Metal hydrides, when not bridging to another element i.e. terminal metal hydrides, exhibit IR bands in the range of 2200 cm^{−1} to 1500 cm^{−1} for ν_{M-H}, although the intensities are variable and the frequencies are dependent on the electronegativity of the metal, with more ionic hydrides with longer metal-hydrogen distances having lower wavenumber absorptions. Paramagnetic complexes with a terminal metal-hydride tend to have longer metal-hydride distances and lower wavenumber absorptions than comparable diamagnetic complexes. These signals can be identified by deuterium labeling. When the hydride bridges between two or three metals, the infrared absorption usually occurs below 1600 cm^{−1} although the intensity is lower and the band often hidden by other absorptions.

==History==
An ill-defined copper hydride had been described in the 1844 as resulting from treatment of copper salts with hypophosphorous acid. It was subsequently found that hydrogen gas was absorbed by mixtures of transition metal salts and Grignard reagents.
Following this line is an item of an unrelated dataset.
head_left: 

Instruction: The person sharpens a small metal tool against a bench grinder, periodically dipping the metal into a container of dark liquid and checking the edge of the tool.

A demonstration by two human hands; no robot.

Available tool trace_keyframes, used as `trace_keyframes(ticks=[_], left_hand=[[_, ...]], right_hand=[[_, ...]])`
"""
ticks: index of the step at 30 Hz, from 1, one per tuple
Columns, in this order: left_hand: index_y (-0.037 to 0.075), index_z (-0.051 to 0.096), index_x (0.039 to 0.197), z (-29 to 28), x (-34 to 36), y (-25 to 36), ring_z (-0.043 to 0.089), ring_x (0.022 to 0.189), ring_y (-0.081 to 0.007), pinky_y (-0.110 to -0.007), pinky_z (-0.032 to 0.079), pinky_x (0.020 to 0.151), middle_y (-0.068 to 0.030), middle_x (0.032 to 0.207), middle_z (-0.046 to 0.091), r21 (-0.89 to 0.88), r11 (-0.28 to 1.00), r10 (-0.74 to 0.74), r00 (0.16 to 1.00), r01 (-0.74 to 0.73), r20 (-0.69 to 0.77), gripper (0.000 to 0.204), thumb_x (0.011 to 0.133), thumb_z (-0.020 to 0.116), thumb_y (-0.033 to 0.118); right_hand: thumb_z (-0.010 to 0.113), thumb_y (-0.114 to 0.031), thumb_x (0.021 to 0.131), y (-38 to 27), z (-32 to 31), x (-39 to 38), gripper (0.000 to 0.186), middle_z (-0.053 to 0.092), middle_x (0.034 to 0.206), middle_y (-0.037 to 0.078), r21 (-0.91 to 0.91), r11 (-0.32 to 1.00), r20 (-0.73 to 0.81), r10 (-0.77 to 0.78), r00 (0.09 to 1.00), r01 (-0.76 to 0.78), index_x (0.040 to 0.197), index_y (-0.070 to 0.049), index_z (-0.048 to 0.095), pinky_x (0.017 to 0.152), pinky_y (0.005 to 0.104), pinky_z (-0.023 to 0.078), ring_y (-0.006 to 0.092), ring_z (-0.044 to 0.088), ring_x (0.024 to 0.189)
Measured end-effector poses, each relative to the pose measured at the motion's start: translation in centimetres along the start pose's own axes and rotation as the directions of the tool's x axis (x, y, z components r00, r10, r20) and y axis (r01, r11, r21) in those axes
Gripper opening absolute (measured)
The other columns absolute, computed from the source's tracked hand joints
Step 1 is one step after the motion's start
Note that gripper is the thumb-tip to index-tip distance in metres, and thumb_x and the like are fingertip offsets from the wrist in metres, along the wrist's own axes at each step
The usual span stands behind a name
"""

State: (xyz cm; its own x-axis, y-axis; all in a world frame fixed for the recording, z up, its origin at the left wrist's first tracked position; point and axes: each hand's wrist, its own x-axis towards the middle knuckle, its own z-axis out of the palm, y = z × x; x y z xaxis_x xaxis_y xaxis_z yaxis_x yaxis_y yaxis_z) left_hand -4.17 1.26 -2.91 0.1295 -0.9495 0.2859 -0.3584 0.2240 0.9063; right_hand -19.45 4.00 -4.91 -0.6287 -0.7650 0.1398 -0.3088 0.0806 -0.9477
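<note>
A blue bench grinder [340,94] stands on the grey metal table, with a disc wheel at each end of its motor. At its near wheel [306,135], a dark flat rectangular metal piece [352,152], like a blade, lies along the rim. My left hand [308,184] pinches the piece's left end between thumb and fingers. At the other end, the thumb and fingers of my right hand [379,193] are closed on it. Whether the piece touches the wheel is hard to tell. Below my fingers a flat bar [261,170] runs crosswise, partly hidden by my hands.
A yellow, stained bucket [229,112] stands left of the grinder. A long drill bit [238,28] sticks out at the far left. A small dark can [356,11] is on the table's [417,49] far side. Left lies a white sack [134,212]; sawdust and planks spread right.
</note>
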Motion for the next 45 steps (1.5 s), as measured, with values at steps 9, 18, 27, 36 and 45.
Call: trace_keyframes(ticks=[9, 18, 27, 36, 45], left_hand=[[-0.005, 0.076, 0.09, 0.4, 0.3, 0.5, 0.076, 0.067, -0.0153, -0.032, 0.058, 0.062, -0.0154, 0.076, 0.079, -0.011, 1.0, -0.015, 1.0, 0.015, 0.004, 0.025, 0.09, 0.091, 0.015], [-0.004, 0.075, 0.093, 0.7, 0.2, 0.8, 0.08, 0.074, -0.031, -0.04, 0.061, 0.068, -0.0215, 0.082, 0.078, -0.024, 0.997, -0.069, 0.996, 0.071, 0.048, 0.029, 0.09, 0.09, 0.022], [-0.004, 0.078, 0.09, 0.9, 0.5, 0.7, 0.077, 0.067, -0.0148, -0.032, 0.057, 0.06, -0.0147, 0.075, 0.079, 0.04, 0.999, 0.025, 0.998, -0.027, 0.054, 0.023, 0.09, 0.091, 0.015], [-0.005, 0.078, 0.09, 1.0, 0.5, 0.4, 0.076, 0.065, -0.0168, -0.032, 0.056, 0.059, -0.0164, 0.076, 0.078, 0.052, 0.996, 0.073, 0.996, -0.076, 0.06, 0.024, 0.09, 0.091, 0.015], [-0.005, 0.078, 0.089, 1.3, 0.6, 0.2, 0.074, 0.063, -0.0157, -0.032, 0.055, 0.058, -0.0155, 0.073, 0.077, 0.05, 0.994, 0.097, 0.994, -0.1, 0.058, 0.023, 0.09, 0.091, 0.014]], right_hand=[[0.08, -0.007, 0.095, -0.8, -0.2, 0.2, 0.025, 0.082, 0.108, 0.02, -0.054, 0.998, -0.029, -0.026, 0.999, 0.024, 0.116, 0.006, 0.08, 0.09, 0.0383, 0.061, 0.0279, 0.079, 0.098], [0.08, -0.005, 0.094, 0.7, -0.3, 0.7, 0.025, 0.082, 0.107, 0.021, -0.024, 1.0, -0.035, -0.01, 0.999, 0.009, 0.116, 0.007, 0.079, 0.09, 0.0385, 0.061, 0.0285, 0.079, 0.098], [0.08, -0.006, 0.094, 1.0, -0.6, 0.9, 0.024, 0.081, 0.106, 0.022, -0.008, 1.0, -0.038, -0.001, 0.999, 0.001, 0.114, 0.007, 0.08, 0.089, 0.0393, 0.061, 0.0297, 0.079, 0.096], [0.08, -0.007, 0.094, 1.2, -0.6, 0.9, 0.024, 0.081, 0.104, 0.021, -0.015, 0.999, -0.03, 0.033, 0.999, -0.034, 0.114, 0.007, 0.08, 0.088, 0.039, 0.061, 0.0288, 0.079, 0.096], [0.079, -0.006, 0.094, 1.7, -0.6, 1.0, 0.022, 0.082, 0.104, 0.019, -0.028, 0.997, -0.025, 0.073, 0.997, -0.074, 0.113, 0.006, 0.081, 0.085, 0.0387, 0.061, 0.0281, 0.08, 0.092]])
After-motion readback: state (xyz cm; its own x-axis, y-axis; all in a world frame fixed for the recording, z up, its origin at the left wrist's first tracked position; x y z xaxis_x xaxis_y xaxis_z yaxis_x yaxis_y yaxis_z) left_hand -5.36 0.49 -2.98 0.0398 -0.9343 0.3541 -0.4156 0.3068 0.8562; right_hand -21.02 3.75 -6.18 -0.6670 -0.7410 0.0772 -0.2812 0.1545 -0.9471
The first well defined metal hydrido complex was H_{2}Fe(CO)_{4}, obtained by the low temperature protonation of an iron carbonyl anion. The next reported hydride complex was (C_{5}H_{5})_{2}ReH. The latter complex was characterized by NMR spectroscopy, which demonstrated the utility of this technique in the study of metal hydride complexes. In 1957, Joseph Chatt, Bernard L. Shaw, and L. A. Duncanson described trans-PtHCl(PEt_{3})_{2} the first non-organometallic hydride (i.e., lacking a metal-carbon bond). It was shown to be air-stable, correcting long-held prejudice that metal hydrides would be unstable.